Niente di sconvolgente ma, nella molle arrendevolezza delle istituzioni italiane, abbastanza da farlo apparire come un preside dal pugno

di ferro e da scatenare le prevedibilissime proteste della sinistra. «La scuola non è un luogo di punizione, ma di dialogo», ha tuonato subito Angelo Bonelli.

Per fortuna a mettere un punto sul caso è arrivato il ministro dell'Istruzione Valditara che, dopo aver elogiato i provvedimenti del preside «per la fermezza dimostrata in merito alle occupazioni dell'istituto», ha ribadito un concetto tanto logico quanto rivoluzionario: «La scuola costituzionale, e dunque democratica è quella che insegna a rispettare le regole e a coniugare libertà con responsabilità». Eccolo qui, lo avete sentito il rumore? È il tabù che è caduto a terra. Perché, diciamolo una volta per tutte, le occupazioni non hanno e non hanno mai avuto nulla a che fare con la libertà d'espressione, la protesta politica e la difesa dei diritti, anzi semmai ne sottraevano uno di diritto: quello allo studio. E siamo di fronte alla solita minoranza casinista che s'impone sulla maggioranza silenziosa nel nome di proteste inesistenti. Canovaccio già visto e applicabile a ogni settore ed età. D'altronde da anni si occupa per tutto e contro tutto: dallo scioglimento dei ghiacci al patriarcato, dall'ultima riforma della scuola al sempiterno pericolo di ritorno del fascismo, passando ovviamente per la denuncia di tutti i

focolai di guerra presenti sull'orbe terracqueo. Le occupazioni sono sempre state solo occasioni ludiche, mimesi rivoluzionarie scolorite in festa di un Sessantotto che non è stato per nulla fastoso, se non nei ricordi di chi lo ha vissuto, cioè quei nostalgici che ora applicano una tolleranza ingiustificata ai propri nipotini politici. Anche quando le proteste si trasformano in vere e proprie gite di distruzione per le strutture che le ospitano (e spesso si occupa per lamentare la precarietà degli edifici che poi con le proteste stesse si contribuisce a devastare).

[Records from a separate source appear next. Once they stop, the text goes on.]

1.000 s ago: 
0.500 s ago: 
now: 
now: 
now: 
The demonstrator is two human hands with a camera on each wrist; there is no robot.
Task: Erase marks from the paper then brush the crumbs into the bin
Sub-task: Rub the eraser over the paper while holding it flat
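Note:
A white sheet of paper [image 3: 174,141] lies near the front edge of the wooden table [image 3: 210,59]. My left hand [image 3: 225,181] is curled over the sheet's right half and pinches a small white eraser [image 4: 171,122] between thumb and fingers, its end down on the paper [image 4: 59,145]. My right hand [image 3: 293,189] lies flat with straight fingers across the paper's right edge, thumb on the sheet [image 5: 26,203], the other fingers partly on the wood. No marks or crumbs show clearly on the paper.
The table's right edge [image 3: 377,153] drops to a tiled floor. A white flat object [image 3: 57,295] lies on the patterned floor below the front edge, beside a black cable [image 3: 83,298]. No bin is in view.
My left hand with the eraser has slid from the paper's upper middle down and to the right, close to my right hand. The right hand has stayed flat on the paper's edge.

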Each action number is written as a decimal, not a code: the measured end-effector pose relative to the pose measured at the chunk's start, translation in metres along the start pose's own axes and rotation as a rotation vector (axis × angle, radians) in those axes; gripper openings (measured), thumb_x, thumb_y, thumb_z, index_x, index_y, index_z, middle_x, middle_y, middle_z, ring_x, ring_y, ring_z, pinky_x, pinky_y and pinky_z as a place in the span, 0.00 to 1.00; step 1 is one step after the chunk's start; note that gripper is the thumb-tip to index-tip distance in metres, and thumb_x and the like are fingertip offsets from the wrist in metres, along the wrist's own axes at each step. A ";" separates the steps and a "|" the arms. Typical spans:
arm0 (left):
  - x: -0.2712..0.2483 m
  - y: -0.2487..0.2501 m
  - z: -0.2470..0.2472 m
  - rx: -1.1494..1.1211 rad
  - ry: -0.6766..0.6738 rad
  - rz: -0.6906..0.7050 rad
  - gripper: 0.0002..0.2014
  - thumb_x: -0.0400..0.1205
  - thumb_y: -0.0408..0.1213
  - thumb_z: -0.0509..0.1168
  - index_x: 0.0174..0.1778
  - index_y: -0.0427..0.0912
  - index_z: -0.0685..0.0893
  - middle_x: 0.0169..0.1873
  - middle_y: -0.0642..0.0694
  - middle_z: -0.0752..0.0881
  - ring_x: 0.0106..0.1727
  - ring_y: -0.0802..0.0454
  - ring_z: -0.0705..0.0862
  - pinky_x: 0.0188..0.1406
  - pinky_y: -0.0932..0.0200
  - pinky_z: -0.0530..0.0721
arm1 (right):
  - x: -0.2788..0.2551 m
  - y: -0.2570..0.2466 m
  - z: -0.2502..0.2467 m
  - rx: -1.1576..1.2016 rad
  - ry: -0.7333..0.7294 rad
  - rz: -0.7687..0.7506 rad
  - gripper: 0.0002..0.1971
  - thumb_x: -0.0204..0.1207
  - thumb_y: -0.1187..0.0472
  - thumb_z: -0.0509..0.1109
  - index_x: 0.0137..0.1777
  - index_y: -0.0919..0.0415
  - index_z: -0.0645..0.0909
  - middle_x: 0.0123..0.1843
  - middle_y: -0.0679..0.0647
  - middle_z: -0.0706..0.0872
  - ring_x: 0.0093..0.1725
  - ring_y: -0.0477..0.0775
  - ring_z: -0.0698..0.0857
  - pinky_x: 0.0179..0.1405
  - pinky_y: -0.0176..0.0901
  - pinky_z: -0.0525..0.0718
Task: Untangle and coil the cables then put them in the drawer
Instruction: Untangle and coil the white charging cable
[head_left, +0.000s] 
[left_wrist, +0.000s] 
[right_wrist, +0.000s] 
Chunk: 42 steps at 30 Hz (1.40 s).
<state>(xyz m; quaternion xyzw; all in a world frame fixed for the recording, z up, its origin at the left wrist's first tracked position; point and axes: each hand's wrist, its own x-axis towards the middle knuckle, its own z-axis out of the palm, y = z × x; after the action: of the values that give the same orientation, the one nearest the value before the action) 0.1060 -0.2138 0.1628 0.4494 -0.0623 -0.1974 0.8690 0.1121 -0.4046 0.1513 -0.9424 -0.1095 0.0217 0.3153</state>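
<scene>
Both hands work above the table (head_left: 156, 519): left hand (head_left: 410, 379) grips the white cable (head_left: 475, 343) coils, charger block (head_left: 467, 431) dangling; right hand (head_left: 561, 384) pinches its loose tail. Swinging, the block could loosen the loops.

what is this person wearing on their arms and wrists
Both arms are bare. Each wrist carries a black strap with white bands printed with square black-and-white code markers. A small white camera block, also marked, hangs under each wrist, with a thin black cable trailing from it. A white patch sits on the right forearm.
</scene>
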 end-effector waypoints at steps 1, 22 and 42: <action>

Negli anni venti del terzo millennio l'occupazione è diventata così un rito stanco, che diverte pochi, fa incazzare molti e non risolve nulla.

Ma ora è caduto un tabù e la lezione che viene da Roma è semplice, ma fondamentale come la conoscenza della consecutio temporum: ad ogni azione corrisponde una reazione, a ogni reato segue una punizione.